▸ EXERCISE DETAILS
Find the line with "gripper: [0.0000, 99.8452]" and the line with "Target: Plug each" in the entries below; output exactly those two lines, every line between them, and no others.

==============================

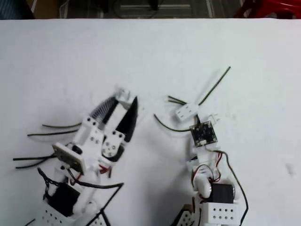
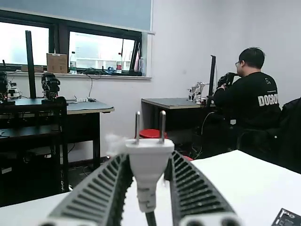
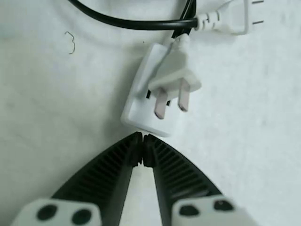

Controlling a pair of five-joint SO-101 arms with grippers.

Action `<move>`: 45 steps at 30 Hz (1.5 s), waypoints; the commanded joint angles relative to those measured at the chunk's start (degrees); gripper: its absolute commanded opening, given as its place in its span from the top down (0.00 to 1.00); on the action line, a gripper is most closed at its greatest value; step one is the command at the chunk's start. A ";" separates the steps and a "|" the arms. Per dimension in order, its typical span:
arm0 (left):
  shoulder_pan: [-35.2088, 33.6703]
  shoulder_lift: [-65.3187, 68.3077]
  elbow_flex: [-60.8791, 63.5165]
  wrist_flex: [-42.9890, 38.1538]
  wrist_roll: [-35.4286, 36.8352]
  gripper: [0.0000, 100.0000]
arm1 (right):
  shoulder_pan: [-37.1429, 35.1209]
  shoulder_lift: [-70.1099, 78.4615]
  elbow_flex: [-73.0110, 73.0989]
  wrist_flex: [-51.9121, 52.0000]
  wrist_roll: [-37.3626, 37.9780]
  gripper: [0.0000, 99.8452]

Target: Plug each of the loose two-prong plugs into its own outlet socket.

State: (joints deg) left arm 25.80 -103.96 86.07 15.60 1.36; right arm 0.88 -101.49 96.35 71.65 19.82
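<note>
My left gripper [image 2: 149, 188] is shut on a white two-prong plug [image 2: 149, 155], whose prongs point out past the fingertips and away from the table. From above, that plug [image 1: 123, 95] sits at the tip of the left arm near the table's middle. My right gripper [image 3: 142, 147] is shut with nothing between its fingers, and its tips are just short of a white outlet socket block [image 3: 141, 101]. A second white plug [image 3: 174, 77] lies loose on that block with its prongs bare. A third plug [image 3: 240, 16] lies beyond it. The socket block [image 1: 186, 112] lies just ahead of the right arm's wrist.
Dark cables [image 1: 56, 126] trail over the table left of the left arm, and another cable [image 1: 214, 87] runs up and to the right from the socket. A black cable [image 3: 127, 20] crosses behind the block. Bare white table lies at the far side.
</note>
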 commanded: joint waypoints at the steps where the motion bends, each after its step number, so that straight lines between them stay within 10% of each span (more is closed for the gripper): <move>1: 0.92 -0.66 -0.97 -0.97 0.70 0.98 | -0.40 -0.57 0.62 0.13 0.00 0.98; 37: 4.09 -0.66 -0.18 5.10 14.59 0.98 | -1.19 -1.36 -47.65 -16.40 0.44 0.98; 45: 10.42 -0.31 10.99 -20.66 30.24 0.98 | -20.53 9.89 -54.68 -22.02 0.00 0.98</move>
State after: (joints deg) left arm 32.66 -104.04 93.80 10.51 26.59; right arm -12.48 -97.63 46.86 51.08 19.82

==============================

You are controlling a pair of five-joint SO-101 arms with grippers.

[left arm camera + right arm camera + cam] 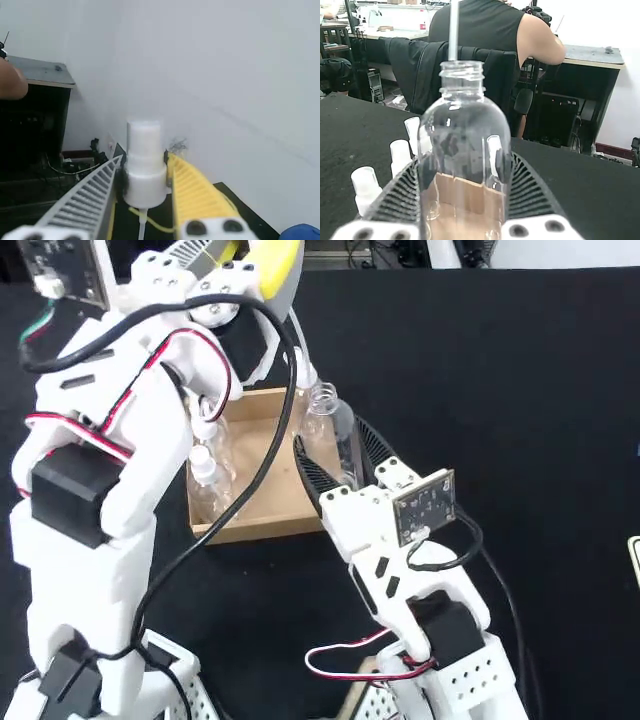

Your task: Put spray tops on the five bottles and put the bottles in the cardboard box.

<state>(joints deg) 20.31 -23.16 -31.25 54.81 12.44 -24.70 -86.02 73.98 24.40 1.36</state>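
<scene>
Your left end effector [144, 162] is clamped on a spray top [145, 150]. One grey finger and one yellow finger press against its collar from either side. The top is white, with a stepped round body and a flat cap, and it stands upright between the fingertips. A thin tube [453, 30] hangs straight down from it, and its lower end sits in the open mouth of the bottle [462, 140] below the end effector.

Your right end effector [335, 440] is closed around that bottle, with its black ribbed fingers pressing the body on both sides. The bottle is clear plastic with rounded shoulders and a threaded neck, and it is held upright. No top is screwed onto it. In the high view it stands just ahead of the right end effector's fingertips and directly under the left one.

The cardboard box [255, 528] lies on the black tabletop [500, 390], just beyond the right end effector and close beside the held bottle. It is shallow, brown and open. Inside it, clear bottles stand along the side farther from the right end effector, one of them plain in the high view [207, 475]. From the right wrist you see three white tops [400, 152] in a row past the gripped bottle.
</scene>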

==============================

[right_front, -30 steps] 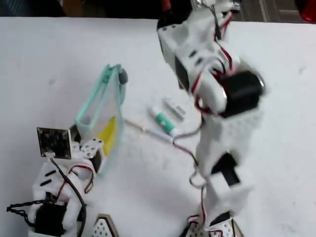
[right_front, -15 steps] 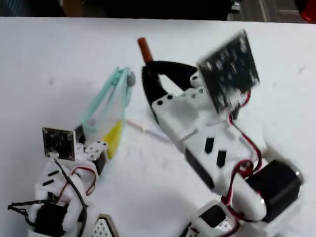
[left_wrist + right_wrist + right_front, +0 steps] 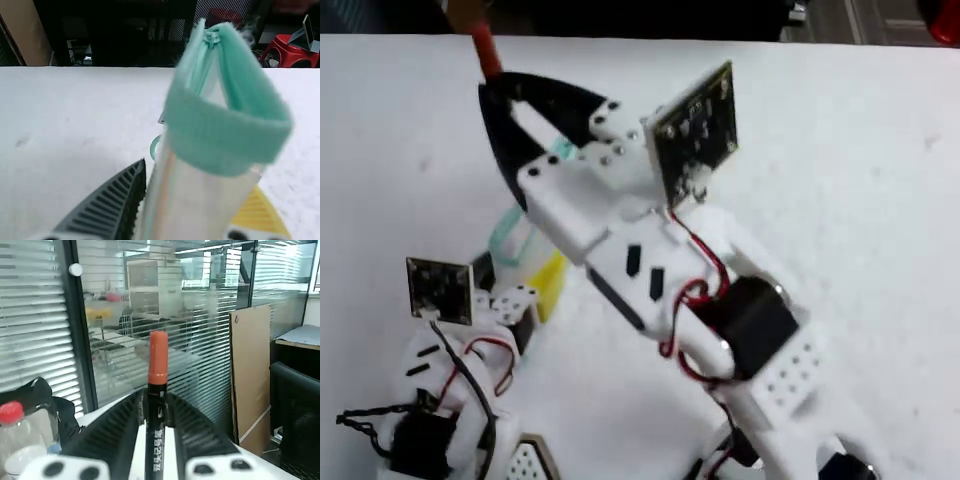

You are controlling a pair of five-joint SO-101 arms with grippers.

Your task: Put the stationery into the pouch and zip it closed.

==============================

▸ SOLUTION TO THIS TASK
  gripper: [0.0000, 99.8452]

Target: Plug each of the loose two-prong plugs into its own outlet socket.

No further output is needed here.